Aunque pueda parecer injusto, solo a los invitados VIP se les sirvió comida, mientras que los invitados comunes solo estaban aquí para mirar. Como mucho, se les darían aperitivos gratis, eso sí. Pero eso sería más tarde.

Unos diez minutos después, los asientos del público se llenaron por completo. Al ver el recuento, excluyendo los asientos que se dejaron vacíos como separadores, había aproximadamente 50.000 invitados presentes en toda la arena. Eran demasiados, en mi opinión.

—Estos son solo la mitad de los que lograron llegar temprano, mientras que el resto solo puede estar de pie en las salas de visionado, viendo la retransmisión en directo a través de los cristales de transmisión.

Como si me leyera la mente, Yu Na explicó en voz baja. ¿Significa eso que estos ni siquiera eran todos? Me alegra que todo el mundo esté interesado en este compromiso, pero al mismo tiempo me preocupé. Si algo malo sucediera, las vidas de cien mil ciudadanos estarían en peligro.

—La seguridad de toda la capital se ha elevado al máximo, con el Dios Zeshion y la Diosa Vermeil patrullando cerca por seguridad. No puede pasar nada.

Yu Na explicó, pero en mi mente, sus palabras solo levantaron una bandera de alerta.

De repente, consultó la hora en su reloj y asintió en mi dirección. Supongo que eso significa que ya es hora de empezar la ceremonia. Por supuesto, antes de que comenzara, la presencia de las chicas era una necesidad.

La entrada lateral, por donde yo había salido, se abrió de par en par.

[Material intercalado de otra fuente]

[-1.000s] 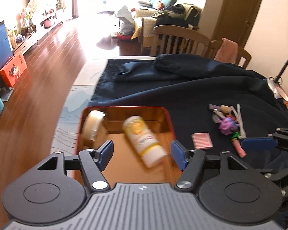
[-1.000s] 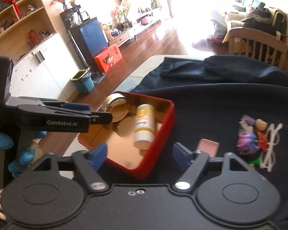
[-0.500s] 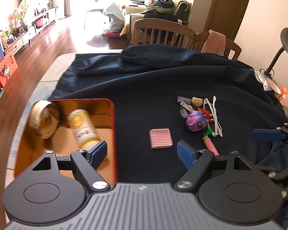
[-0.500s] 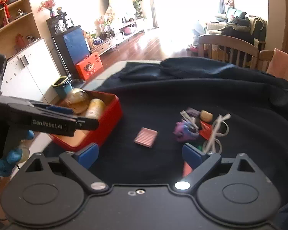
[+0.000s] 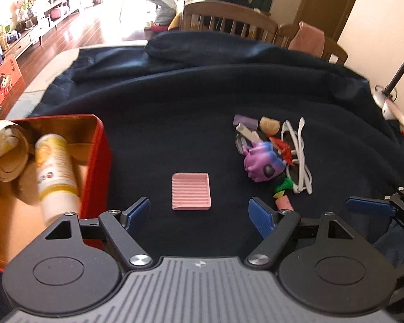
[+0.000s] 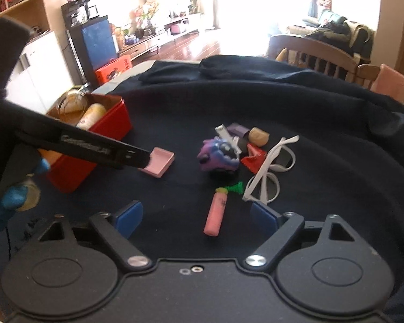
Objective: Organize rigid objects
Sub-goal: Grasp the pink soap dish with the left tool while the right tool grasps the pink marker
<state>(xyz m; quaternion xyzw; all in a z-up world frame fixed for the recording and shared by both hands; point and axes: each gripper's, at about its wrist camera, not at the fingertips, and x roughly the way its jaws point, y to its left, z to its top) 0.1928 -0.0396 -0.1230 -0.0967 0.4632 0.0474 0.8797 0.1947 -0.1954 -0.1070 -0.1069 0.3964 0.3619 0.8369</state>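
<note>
A pink ribbed tray (image 5: 191, 191) lies on the dark cloth just ahead of my open left gripper (image 5: 200, 212); it also shows in the right wrist view (image 6: 159, 162) beside the left gripper's fingers (image 6: 137, 158). A red tin (image 5: 97, 161) at the left holds a yellow-white bottle (image 5: 56, 172) and a tape roll (image 5: 5, 148). My right gripper (image 6: 196, 219) is open, with a pink marker (image 6: 216, 212) lying between its fingertips. A purple toy (image 6: 218, 156), white glasses (image 6: 269, 169) and small bits sit beyond.
The dark blue cloth (image 5: 202, 86) covers the table, bunched at the far side. Wooden chairs (image 5: 229, 18) stand behind. A desk lamp (image 5: 398, 75) is at the right edge. The red tin (image 6: 105, 132) stands near the table's left edge.
Both grippers swung right, away from the red tin. The left one now faces the pink tray; the right one now faces the marker and the toy pile.
</note>
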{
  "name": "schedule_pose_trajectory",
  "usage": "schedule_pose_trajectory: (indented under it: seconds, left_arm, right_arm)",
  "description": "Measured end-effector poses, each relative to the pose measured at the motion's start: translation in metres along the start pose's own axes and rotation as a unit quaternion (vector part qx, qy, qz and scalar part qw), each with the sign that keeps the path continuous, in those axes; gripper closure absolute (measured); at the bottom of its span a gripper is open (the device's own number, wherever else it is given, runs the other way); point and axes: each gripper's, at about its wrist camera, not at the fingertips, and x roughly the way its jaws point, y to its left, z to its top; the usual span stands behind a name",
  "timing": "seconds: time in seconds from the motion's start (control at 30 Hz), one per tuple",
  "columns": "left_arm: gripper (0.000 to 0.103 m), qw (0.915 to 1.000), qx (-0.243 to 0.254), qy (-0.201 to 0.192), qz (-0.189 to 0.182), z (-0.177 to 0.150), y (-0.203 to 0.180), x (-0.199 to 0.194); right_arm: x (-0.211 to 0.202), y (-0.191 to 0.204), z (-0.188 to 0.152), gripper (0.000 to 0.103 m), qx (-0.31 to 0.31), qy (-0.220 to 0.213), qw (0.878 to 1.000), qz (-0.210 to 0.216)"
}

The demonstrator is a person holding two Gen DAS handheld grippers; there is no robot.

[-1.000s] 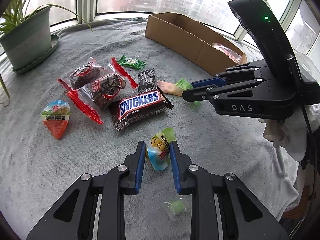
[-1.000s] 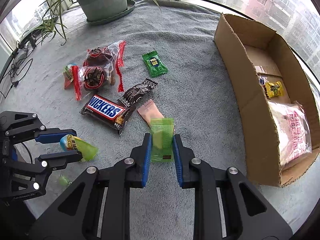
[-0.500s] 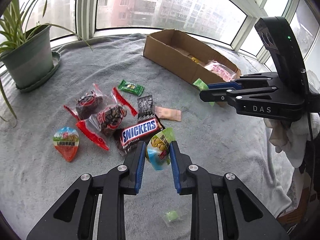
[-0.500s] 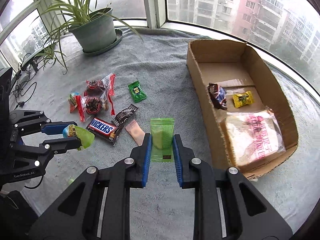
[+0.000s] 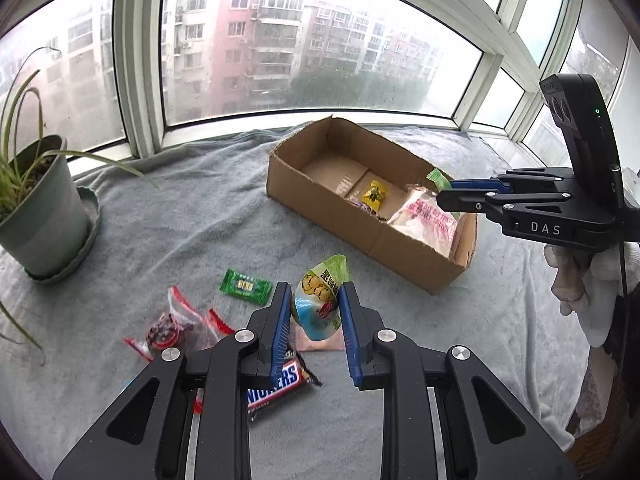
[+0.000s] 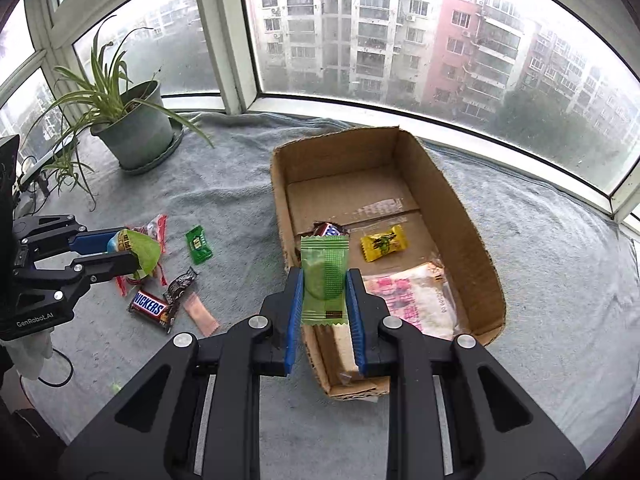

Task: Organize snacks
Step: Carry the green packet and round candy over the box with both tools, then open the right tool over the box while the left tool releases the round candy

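A grey cloth-covered worktop (image 6: pixel 224 200) fills both views, with a potted plant (image 6: pixel 132 132) at the upper left and an open cardboard box (image 6: pixel 456 216) right of centre holding a pink-printed bag (image 6: pixel 412 300) and a yellow candy (image 6: pixel 383 242). In the right wrist view the right claw (image 6: pixel 324 300) at lower centre is clenched on a green wafer packet (image 6: pixel 324 280) over the box's near end. In the left wrist view the left claw (image 5: pixel 314 312) grips a green-and-blue snack pouch (image 5: pixel 320 300) above the Snickers bar (image 5: pixel 276 388) and green candy (image 5: pixel 245 286) at lower left.
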Motion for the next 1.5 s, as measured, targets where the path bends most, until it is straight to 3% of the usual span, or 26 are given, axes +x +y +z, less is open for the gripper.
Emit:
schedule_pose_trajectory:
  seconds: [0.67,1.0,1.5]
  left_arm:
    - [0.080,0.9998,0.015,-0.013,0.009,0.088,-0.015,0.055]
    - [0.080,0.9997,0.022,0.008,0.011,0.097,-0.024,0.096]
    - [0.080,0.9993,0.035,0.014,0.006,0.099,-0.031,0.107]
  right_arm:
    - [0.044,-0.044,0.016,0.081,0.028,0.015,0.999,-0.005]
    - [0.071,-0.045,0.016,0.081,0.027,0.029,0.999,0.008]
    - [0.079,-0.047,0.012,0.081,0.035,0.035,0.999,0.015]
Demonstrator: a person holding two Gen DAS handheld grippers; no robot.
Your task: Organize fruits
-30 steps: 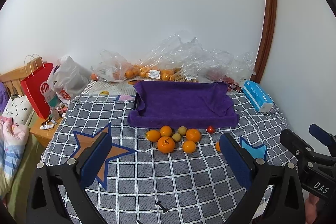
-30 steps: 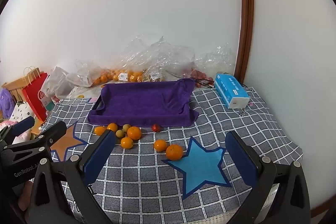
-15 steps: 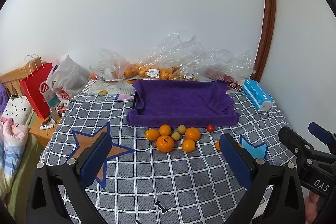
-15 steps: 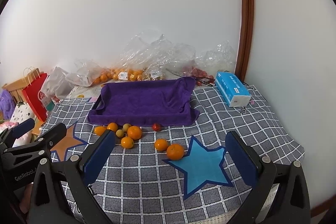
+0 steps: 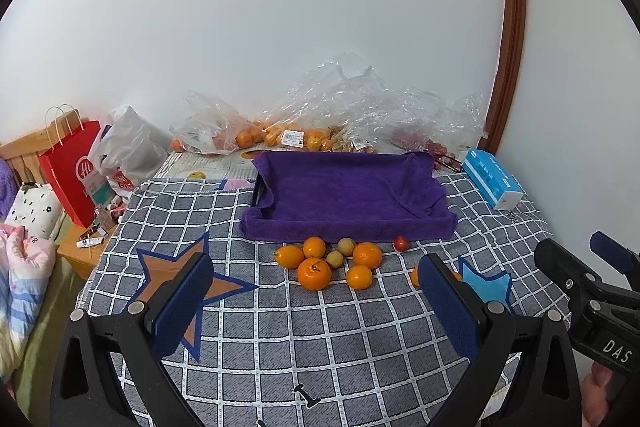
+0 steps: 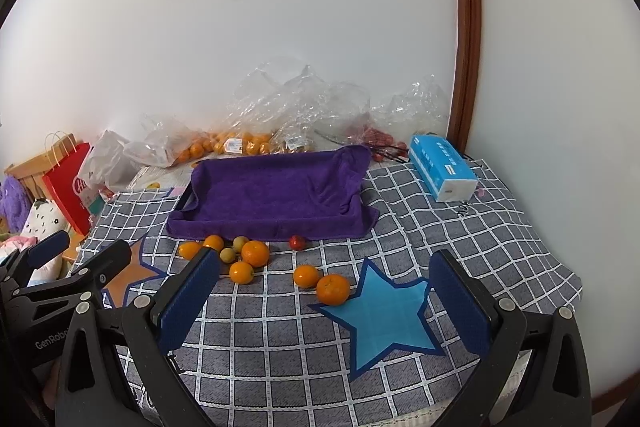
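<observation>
Over the last second I see almost no change: both cameras have only drifted a little, and no fruit has moved. So I judge the task is at its very start.

My left gripper [image 5: 314, 291] is wide open and holds nothing; it hangs above the blanket [image 5: 360, 339], short of the fruit. My right gripper [image 6: 326, 293] is also wide open and empty.

The fruits lie on the blanket, just before the near edge of the tray [image 5: 348, 195], which is covered by a purple towel and has nothing in it. There is a cluster of oranges [image 5: 315, 273] with two small greenish fruits [image 5: 334, 259] among them, a small red fruit [image 6: 297, 242] beside, and two more oranges [image 6: 333, 289] apart, near the blue star [image 6: 384, 311].

I think the next step is to lower one gripper onto the nearest orange; round fruit may roll on the soft cloth.
</observation>
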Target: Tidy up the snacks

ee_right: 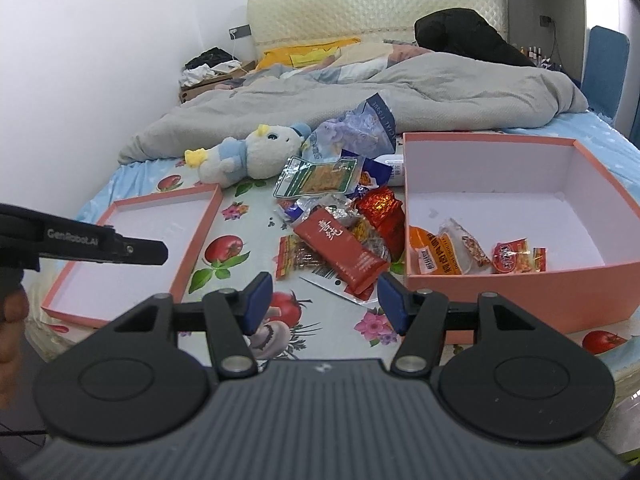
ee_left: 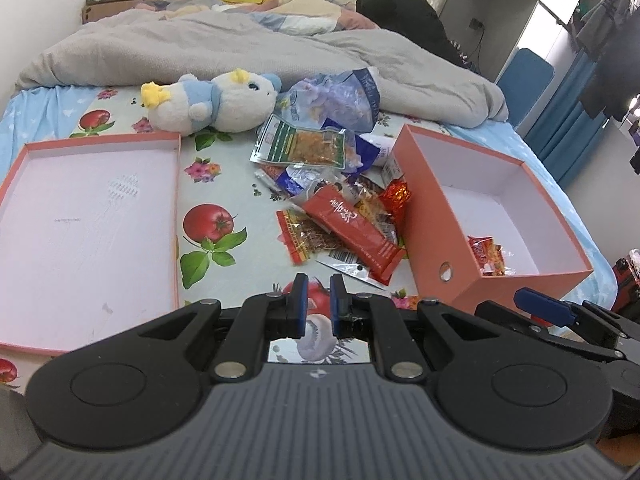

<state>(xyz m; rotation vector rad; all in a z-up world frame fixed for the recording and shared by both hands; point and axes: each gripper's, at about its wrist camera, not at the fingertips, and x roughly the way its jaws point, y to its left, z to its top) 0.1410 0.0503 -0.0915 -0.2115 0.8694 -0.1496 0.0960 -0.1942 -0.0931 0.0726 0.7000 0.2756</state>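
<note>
A: Snacks (ee_right: 340,236): status?
B: Few lie inside the box (ee_right: 600,280); most remain piled on the bed (ee_right: 240,280) beside it. Left tongs (ee_left: 318,296) narrow, empty; right tongs (ee_right: 324,300) wide, empty.

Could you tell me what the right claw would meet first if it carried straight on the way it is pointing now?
Most likely the long red snack packet, the nearest item of the pile, lying just beyond the open right claw. Depth is hard to judge, so it might touch the flowered bedsheet just short of it.

Bedroom: bed (ee_right: 560,128), rumpled duvet (ee_right: 440,88)
</note>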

De allí entraron ángeles en tropel, caminando con paso suave mientras su belleza dejaba sin aliento a todos los que las miraban.

Aunque todas llevaban el mismo vestido blanco con tontillo de estilo victoriano, cada una de ellas exudaba su propio toque de belleza y lindura mezclados en uno. Al mirarlas, hasta yo me quedé con la boca abierta.

Mientras yo estaba embobado, todas ya habían subido al escenario y ocupado las sillas que me rodeaban. A mi derecha estaban Ember, Igni, Fina, Hécate y Judy, mientras que a mi izquierda estaban la Princesa Hazel, Fang, Fatima, Minerva y Yorm.

Todas ellas se sentaron en silencio con ligeras sonrisas en sus rostros.

—¡Todos, bienvenidos a la ceremonia de compromiso de hoy!

Yu Na comenzó a hablar, tomando las riendas como maestra de ceremonias del evento. Su voz, aunque no gritaba, llegaba a todos los rincones del estadio, como por arte de magia.

Por supuesto, no podía concentrarme en lo que decía, ya que solo podía pensar en la inesperada belleza de las chicas que me rodeaban. Sin embargo, al mismo tiempo, también podía sentir la débil intención asesina que provenía de las gradas.

—…

No era una especie de organización terrorista que planeaba arruinar el evento, sino más bien los hombres envidiosos que me lanzaban miradas asesinas. Bueno, ¿qué puedo decir? Ser popular sin duda te gana bastante odio.